Function to calculate gene signature enrichment scores per spatial position using a rank based approach.
runRankEnrich( gobject, sign_matrix, expression_values = c("normalized", "raw", "scaled", "custom"), reverse_log_scale = TRUE, logbase = 2, output_enrichment = c("original", "zscore"), ties_method = c("random", "max"), p_value = FALSE, n_times = 1000, rbp_p = 0.99, num_agg = 100, name = NULL, return_gobject = TRUE )
gobject | Giotto object |
---|---|
sign_matrix | Matrix of signature genes for each cell type / process |
expression_values | expression values to use |
reverse_log_scale | reverse expression values from log scale |
logbase | log base to use if reverse_log_scale = TRUE |
output_enrichment | how to return enrichment output |
ties_method | how to handle rank ties |
p_value | calculate p-values (boolean, default = FALSE) |
n_times | number of permutations to calculate for p_value |
rbp_p | fractional binarization threshold (default = 0.99) |
num_agg | number of top genes to aggregate (default = 100) |
name | to give to spatial enrichment results, default = rank |
return_gobject | return giotto object |
data.table with enrichment results
sign_matrix: a rank-fold matrix with genes as row names and cell-types as column names.

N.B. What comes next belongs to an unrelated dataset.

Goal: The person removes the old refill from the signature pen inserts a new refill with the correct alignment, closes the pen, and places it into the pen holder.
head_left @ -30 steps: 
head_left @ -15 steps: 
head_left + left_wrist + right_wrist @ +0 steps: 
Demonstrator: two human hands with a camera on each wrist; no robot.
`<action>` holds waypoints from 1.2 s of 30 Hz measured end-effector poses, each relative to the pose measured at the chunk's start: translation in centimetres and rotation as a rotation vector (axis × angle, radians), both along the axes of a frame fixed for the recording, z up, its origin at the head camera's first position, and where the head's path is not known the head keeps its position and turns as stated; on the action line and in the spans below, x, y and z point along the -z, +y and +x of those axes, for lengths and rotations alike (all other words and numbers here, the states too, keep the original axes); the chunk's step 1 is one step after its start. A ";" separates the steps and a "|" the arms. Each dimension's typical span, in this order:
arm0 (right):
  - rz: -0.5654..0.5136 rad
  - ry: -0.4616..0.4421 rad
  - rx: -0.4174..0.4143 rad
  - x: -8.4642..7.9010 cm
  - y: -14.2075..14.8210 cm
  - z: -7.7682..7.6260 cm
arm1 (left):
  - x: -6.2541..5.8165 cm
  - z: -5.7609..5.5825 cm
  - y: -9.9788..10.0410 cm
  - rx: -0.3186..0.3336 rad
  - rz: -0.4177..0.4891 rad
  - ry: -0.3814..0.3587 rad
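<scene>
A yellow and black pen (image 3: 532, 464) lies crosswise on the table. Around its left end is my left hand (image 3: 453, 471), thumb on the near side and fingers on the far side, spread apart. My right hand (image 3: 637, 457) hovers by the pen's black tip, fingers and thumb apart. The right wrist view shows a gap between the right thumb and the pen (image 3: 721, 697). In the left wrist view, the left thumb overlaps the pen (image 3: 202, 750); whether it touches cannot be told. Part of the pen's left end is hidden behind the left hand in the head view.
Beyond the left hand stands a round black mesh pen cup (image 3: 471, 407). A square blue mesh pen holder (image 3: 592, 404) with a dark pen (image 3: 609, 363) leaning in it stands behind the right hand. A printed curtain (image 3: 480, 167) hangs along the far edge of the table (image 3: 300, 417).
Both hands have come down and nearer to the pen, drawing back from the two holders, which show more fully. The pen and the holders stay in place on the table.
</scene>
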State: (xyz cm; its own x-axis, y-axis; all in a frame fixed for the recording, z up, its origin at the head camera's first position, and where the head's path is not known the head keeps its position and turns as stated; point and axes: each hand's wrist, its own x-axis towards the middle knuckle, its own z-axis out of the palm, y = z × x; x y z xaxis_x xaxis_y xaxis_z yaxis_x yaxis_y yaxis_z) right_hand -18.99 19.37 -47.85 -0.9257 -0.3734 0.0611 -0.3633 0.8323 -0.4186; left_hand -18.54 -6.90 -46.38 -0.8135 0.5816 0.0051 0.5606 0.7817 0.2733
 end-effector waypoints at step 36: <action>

Alternatively a scRNA-seq matrix and vector with clusters can be provided to makeSignMatrixRank, which will create
the matrix for you.
First a new rank is calculated as R = (R1*R2)^(1/2), where R1 is the rank of fold-change for each gene in each spot and R2 is the rank of each marker in each cell type. The Rank-Biased Precision is then calculated as: RBP = (1 - 0.99) * (0.99)^(R - 1) and the final enrichment score is then calculated as the sum of top 100 RBPs.